Thomas Friedman’s (NYT) column The Real Next War in Syria: Iran vs. Israel is sobering. Friedman expects the next Mideast war to take place between Israel and the Persian state. He believes that Israel is preparing to do what it takes to stop Iran from establishing air- defense structures in Syria – the way Hezbollah has achieved in Lebanon.

In less than two weeks the pace of change in tactics has augmented but the broad schemes in Syria have not altered. On April 4, President Trump announced his intention to withdraw US troops. On April 7, the alleged Syrian chemical attack occurred on al Ghouta, an eastern suburb of Damascus. It is not clear yet whether the Syrian regime used toxic gas – to finalize eviction of Islamist rebels from al Ghouta, or whether the desperate rebels, themselves, orchestrated the release of hazardous material to implicate the regime in a new war crime. For more interesting speculation on this overdramatized and de-contextualized story of injustice read Rober Fisk’s analysis.

In response to Trump’s declaration of troop withdrawal from Syria Israel expressed strong anger for being left alone to face Iran and Hezbollah. On April 9, Israel attacked Iranian advanced air defenses in Syria- killing seven officers in this provocative act- to make the point that the primary enemy is Tehran. In three weeks, Israel has managed to escape from a position of “accused” for its live bullet assaults on unarmed weekly protesters in Gaza to a position of a “responsible partner” in collective action against chemical weapons.

On April 13, a coalition of US, British and French forces mounted a cruise missile attack on three assets associated with chemical weapons. This trilateral attack was obviously a punitive response against alleged use of chemical weapons, and it was also a message that the US and its allies stand firm in defending their strategic interests in Syria. In his usual bragging style, Trump immediately declared the “mission accomplished”; subsequently, Nicky Haley, the US ambassador to the UN, asserted that the troops will stay in Syria as long as it takes.

In the Arab world, the reaction to the attack on Syria reflected fratricidal regional politics. With the presence of 13 heads of states, the Arab League met in Dhahran, Saudi Arabia, and blamed Iran for all their troubles. Out of fear, this Arab summit did not dwell on the US-led attack.

In contrast to their leaders, ordinary Arab citizens generally resent western aggression on any Arab state. Critics of US policy in the region are totally convinced that Israel played a strong role in pushing for a military response against Iran and Hezbollah. But Israel seems to have failed to convince Washington to take a stronger action against Iran and Hezbollah in the April 13 attack. Tel-Aviv continues to pressure Washington to keep the existing 2000 US foot soldiers in Syria and to lobby for wider US presence to “adequately” address Iranian presence in the region. Israel’s April 9 air assault on Iranian armed forces was an indication that Prime Minister Netanyahu is preparing for war with Iran and its allies in Syria and Lebanon.

Regretfully, the interests of the Syrian people remain a secondary factor in the calculus of decision makers.
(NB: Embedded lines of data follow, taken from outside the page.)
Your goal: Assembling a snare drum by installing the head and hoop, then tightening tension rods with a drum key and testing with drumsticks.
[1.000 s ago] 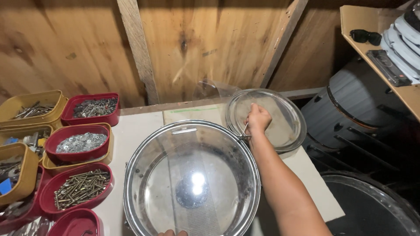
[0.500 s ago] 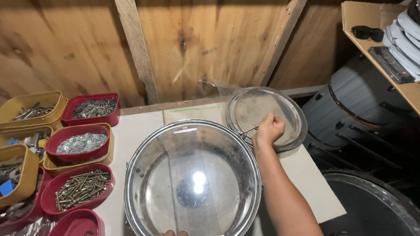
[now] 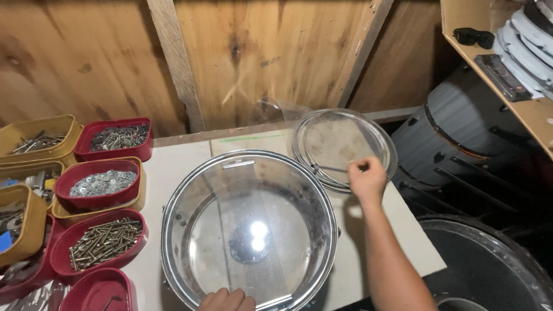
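Two hands show: the left hand and the right hand. One drum sits on one table, with one hoop beside it. Four red trays are in full view, and three yellow ones. One pair of sunglasses lies on one shelf

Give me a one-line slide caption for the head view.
Right hand pinches a thin metal rod over a round hoop; left hand rests on a chrome drum shell.
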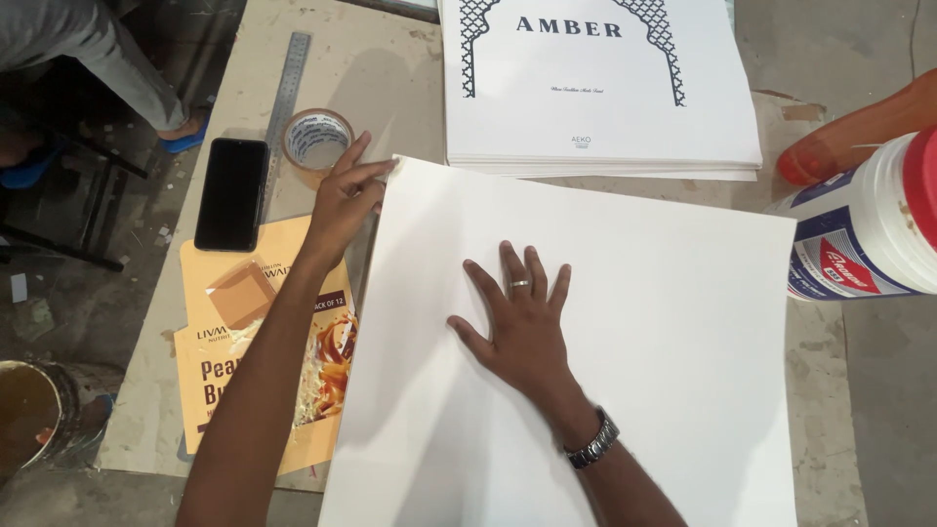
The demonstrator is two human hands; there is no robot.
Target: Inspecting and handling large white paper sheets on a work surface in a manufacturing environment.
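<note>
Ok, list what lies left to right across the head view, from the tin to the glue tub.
Tin → phone → tape roll → left hand → right hand → glue tub.

Flat orange carton (256,344) lower left, dark phone screen (230,193) above; white-blue-red labelled tub (859,239) right.
</note>
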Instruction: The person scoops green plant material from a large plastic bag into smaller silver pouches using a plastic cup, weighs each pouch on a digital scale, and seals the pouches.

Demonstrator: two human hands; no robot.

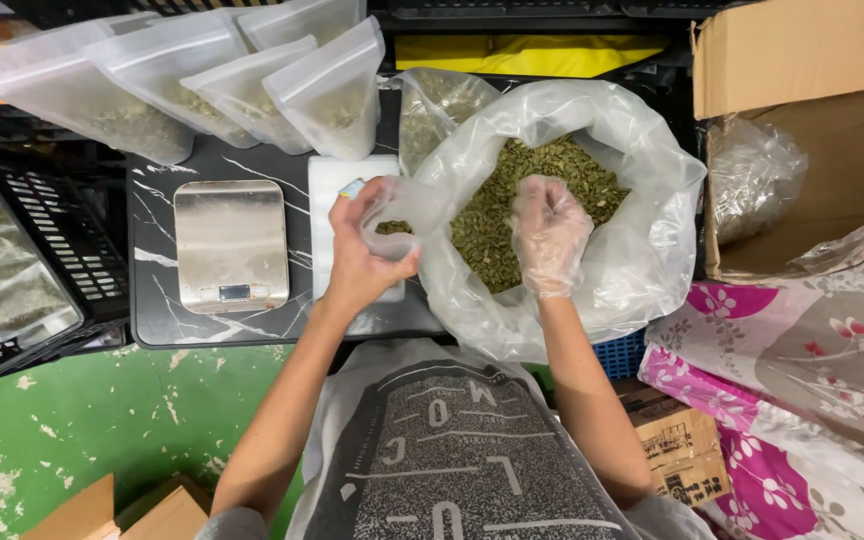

Seven years passed, half a million died, half a population displaced, the heartbeat of Arab world failing, all this, and there is no visionary plan for Syria or for Palestine. Tehran and Tel-Aviv seem to move closer to a real confrontation in Syria. I hope that the people of Israel and the people of Iran would resist sending their young people to a bloody war in which both sides will lose, and the entire region will suffer.